AIM OF THE EXERCISE:
From the entries that follow, reproduce exactly and only the lines from the line with "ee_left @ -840" to the line with "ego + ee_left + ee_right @", endpoints included.
*****
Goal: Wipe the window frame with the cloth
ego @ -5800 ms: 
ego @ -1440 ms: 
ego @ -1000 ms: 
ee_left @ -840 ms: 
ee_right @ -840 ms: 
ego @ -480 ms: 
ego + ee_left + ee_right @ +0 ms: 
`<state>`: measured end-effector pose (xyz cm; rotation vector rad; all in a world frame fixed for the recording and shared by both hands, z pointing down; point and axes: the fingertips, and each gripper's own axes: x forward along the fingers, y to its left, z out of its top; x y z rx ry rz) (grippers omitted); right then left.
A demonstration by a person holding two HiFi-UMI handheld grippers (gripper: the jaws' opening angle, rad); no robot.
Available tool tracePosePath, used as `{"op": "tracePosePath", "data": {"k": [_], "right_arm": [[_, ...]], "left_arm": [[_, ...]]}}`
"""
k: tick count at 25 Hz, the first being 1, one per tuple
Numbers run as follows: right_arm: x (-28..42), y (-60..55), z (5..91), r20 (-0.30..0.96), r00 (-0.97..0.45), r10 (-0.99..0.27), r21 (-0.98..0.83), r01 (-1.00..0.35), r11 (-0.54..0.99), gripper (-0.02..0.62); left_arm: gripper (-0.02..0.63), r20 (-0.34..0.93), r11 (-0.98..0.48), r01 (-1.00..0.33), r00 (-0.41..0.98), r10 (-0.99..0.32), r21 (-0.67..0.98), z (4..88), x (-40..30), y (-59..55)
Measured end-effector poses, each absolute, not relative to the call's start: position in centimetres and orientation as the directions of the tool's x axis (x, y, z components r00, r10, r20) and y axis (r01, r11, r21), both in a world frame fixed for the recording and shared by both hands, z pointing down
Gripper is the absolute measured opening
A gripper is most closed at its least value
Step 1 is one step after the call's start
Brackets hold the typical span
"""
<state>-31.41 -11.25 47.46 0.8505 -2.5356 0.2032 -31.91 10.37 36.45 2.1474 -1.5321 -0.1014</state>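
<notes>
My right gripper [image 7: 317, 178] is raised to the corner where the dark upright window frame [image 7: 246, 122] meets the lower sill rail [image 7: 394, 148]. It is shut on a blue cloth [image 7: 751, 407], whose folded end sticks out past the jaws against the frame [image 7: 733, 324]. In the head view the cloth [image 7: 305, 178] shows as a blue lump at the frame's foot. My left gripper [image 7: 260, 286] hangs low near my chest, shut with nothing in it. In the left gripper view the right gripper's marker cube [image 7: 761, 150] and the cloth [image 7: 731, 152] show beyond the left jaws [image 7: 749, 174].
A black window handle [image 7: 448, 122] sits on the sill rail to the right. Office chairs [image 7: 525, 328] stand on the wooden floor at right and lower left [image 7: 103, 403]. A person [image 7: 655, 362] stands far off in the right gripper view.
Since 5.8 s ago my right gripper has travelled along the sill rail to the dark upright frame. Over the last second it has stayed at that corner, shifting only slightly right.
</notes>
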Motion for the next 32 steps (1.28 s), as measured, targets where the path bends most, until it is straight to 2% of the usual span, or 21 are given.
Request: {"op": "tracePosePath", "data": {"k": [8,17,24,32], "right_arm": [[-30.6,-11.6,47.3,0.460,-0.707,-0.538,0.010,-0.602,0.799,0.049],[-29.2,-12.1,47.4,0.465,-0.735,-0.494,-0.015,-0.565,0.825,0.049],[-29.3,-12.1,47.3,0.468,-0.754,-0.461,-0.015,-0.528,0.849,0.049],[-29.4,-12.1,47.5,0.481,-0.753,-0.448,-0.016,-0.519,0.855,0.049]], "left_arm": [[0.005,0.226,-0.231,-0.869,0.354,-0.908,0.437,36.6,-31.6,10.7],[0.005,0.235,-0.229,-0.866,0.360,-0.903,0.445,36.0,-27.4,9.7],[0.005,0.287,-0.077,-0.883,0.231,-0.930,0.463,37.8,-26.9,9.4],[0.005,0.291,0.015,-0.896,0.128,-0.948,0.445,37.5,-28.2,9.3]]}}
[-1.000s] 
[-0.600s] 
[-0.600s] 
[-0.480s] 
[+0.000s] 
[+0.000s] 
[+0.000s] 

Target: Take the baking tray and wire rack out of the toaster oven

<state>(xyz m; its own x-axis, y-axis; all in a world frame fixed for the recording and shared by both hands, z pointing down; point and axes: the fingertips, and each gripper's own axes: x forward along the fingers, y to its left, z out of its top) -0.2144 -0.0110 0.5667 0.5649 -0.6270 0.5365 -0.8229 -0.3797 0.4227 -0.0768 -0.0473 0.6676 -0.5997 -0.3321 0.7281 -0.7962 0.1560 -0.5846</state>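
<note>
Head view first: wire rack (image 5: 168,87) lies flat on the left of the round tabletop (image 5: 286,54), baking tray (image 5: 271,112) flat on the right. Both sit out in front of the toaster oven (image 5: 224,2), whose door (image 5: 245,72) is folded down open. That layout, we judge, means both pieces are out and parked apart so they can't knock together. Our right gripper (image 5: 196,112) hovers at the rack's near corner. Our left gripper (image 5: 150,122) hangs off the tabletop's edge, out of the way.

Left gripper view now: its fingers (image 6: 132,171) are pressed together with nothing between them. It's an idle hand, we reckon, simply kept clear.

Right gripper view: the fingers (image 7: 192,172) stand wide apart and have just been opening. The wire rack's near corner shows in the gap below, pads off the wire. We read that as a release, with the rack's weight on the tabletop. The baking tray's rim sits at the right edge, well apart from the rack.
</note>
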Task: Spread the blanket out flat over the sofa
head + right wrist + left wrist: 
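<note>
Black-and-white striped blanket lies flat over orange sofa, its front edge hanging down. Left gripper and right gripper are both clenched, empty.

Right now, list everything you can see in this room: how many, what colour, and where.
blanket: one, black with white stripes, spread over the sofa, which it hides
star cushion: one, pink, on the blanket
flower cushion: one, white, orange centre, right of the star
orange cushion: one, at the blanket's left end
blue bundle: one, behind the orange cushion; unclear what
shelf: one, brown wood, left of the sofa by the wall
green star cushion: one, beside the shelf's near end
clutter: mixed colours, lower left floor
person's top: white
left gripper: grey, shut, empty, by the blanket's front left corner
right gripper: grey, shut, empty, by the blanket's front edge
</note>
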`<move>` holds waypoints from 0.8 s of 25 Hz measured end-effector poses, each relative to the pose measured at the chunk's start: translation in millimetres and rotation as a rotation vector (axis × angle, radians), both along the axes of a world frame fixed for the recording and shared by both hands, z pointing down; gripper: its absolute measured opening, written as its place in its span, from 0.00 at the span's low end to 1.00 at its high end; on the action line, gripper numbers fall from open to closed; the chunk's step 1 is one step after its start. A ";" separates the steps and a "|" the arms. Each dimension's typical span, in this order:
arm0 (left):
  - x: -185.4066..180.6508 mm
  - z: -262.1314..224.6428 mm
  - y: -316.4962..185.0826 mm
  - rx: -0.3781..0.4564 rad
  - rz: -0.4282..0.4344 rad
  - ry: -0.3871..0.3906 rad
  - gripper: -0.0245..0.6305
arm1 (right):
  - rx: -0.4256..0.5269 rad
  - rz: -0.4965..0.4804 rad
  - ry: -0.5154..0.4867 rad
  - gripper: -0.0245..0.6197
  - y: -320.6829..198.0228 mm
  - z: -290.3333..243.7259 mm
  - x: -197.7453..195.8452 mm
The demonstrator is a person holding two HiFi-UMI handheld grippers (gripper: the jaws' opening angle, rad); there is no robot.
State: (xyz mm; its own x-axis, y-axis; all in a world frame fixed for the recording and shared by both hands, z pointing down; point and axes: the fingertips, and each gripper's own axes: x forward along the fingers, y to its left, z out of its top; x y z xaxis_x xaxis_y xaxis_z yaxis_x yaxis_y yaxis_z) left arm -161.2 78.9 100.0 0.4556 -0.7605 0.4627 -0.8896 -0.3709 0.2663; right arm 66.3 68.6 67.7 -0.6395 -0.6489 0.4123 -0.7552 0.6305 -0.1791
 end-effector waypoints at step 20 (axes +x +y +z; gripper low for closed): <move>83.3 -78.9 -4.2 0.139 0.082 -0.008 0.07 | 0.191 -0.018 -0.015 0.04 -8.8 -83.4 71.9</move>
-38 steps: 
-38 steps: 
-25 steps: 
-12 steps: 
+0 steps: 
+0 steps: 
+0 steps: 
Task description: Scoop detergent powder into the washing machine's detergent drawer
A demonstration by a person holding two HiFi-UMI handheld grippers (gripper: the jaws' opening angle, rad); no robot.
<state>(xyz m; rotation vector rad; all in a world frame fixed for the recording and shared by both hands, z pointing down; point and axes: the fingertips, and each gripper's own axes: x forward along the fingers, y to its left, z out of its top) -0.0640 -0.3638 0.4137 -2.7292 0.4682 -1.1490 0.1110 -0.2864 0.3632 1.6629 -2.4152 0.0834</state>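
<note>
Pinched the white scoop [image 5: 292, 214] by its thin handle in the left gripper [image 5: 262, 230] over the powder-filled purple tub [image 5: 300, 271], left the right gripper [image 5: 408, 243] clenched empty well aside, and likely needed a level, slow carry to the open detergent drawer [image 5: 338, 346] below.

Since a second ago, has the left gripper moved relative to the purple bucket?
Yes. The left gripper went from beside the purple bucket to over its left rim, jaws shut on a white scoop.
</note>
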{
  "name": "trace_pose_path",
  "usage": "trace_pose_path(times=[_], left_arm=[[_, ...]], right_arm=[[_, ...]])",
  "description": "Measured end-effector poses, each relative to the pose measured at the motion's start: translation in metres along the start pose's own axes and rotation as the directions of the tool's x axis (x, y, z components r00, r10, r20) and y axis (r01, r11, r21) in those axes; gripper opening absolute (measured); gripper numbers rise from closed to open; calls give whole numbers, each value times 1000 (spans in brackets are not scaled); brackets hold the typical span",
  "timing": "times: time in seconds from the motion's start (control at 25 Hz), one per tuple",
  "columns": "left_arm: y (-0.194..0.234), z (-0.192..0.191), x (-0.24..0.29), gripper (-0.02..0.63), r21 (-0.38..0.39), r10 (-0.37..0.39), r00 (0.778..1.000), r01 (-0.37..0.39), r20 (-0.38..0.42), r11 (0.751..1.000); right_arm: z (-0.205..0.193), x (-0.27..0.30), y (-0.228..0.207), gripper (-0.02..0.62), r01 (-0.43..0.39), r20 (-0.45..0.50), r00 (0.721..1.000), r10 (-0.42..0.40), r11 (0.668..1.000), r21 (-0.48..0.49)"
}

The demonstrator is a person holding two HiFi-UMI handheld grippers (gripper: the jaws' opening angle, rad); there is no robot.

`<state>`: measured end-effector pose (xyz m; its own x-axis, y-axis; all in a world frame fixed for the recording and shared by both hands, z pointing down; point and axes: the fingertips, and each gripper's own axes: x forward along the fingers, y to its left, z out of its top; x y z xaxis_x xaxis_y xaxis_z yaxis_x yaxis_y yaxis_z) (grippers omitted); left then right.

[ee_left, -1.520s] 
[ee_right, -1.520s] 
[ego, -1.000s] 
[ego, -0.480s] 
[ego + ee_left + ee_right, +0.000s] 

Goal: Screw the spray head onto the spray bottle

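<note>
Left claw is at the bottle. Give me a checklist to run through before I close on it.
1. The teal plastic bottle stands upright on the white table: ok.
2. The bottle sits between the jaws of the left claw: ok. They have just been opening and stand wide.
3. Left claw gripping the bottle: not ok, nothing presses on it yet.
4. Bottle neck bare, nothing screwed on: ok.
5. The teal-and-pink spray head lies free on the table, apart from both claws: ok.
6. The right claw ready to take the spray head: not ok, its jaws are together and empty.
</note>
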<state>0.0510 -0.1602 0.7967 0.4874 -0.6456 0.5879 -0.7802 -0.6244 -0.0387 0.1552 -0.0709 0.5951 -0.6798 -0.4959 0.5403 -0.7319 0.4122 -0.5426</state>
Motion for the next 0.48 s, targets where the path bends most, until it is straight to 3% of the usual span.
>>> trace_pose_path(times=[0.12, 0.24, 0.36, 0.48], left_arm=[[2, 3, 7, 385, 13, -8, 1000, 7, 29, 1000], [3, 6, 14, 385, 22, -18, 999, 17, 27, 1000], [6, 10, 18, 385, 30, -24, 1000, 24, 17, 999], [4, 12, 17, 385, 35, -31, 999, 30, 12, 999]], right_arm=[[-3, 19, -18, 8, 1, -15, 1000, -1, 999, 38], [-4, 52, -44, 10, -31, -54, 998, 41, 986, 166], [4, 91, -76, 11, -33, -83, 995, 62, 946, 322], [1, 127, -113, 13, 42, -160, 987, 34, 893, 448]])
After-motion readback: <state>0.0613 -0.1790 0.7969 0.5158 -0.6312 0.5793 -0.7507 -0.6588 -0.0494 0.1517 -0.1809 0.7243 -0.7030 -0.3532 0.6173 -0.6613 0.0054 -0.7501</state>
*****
TASK RESPONSE:
ee_left @ -840 ms: 
ee_right @ -840 ms: 
ego @ -480 ms: 
ego + ee_left + ee_right @ +0 ms: 

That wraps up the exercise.